# [Given material]
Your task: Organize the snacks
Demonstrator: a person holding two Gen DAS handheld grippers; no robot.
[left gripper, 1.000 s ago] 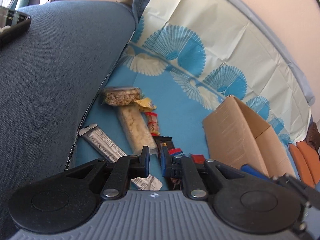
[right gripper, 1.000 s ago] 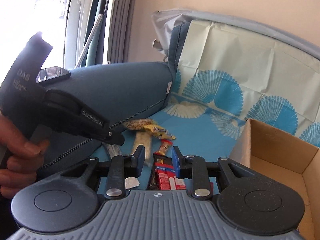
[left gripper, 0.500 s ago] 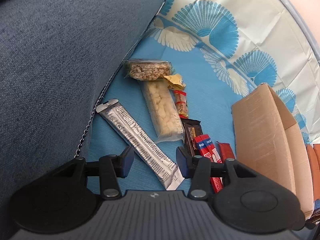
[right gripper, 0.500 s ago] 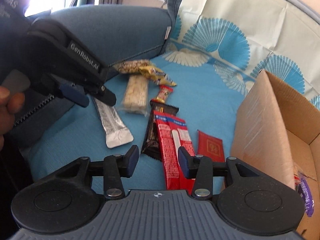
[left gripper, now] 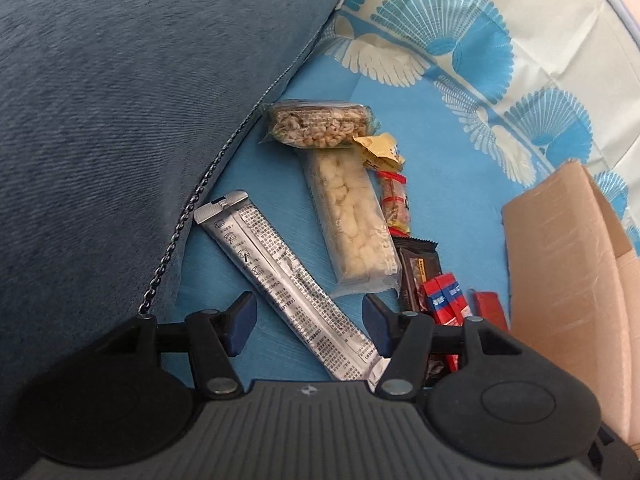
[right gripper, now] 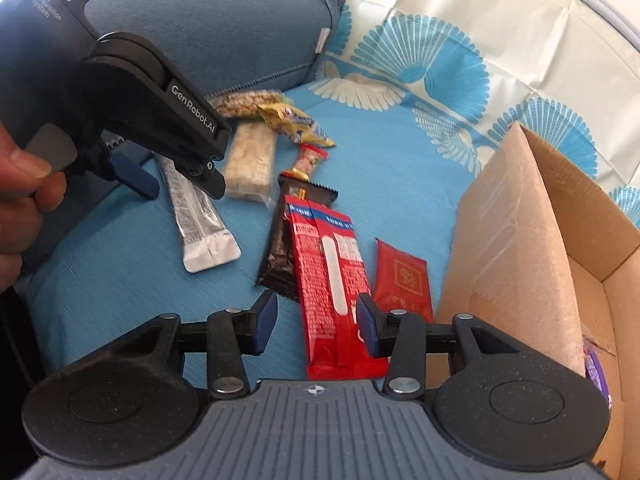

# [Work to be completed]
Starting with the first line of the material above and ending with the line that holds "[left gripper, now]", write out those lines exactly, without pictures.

# [Exercise result]
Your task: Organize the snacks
Demonstrator: a person holding two Gen DAS handheld grippers; no robot.
[left gripper, 1.000 s ago] 
[right gripper, 1.000 s ago] 
[left gripper, 0.500 s ago] 
[right gripper, 0.500 s ago] 
[left gripper, now] 

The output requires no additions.